Data Integration Platform
An open-source data integration platform for public health projects.
Health data: a complex landscape
Understanding health issues often requires combining complex and heterogeneous data sources, even in the context of single-country interventions. Data can come from HMIS platforms such as DHIS2, from individual tracking systems, from custom software built to address specific issues, or from various Excel reports provided by health experts.
Having such diverse data in disconnected silos is often the biggest obstacle to an efficient exploration and analysis process.
It also makes collaboration difficult, and many data analysts working on health data end up developing ad-hoc scripts and visualisations on their own laptops and communicating their results in scattered publications from which it is hard to get unified insights.
Breaking down the silos: the Bluesquare data integration platform
To address this issue, Bluesquare built OpenHexa, a cloud-based data integration platform consisting of three components: extraction, analysis & visualization. This platform is mostly based on mature open-source technologies, such as the Jupyter ecosystem and allows a lot of flexibility for its users.
Our platform is able to gather data from different sources:
1. Automatic extracts of DHIS2 data
2. GIS data management
3. Ad-hoc reports.
The core of the platform is a cloud-based computation environment. Based on JupyterHub, it allows different actors to collaborate using Jupyter notebooks.
Extraction, cleaning up and storing of the data by our in-house data science team.
Analysis by all project stakeholders on the raw and cleaned data.
Many different solutions can be used to visualise data, and the choice of the tool will depend on the project: Tableau, PowerBI, Dash, Shiny or Voilà.

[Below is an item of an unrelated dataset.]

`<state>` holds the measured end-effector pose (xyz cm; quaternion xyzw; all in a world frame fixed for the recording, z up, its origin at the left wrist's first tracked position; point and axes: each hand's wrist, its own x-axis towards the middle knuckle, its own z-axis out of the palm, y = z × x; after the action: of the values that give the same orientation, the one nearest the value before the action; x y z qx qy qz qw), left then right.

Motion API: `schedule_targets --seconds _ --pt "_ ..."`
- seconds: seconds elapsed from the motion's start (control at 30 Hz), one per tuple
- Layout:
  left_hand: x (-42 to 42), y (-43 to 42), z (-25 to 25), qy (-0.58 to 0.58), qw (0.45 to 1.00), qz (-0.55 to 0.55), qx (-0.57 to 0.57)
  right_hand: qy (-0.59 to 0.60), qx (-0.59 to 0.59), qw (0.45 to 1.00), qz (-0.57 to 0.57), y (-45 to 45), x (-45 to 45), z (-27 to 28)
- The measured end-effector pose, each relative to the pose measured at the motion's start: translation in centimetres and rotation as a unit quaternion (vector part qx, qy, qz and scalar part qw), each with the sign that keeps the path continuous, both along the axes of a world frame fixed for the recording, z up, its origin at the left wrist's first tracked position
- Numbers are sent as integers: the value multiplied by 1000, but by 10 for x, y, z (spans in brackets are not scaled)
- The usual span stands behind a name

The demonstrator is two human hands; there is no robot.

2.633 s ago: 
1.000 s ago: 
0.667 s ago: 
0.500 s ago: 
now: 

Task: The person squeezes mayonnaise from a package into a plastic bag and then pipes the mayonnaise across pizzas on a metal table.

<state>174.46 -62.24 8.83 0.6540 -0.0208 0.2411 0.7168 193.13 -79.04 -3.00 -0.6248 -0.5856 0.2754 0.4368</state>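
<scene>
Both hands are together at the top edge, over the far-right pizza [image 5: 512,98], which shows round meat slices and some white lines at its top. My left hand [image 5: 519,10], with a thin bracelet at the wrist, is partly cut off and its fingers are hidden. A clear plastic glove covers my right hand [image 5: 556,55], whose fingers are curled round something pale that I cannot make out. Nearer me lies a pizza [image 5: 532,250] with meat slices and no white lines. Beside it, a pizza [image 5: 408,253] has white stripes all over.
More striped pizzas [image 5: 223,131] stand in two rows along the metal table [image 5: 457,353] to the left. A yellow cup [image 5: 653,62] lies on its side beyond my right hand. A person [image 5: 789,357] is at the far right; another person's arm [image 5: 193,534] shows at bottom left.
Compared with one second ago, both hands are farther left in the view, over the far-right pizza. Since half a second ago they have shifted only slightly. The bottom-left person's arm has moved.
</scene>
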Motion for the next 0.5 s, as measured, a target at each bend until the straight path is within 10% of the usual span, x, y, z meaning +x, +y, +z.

This hosted analysis environment offers multiple benefits:
To national health systems managers
It gives a simple way to give access to their data to researchers or Monitoring and Evaluation specialists, and to get feedback on the analysis and results obtained. They can build reports mobilising both the routine data and results from analysis produced by national and international research teams, thus benefiting from the expertise of a wide range of actors. It can also help enforce data sharing agreements by providing a single platform to share data.
For analytical teams
It allows them to connect to updated data coming from a variety of data sources, so they can concentrate on their expertise rather than on acquiring and formatting data. It also allows them to easily see updates in their results when routine data is updated, and thus breaks the rigidity of the publication cycle that is too narrow for policy oriented data use.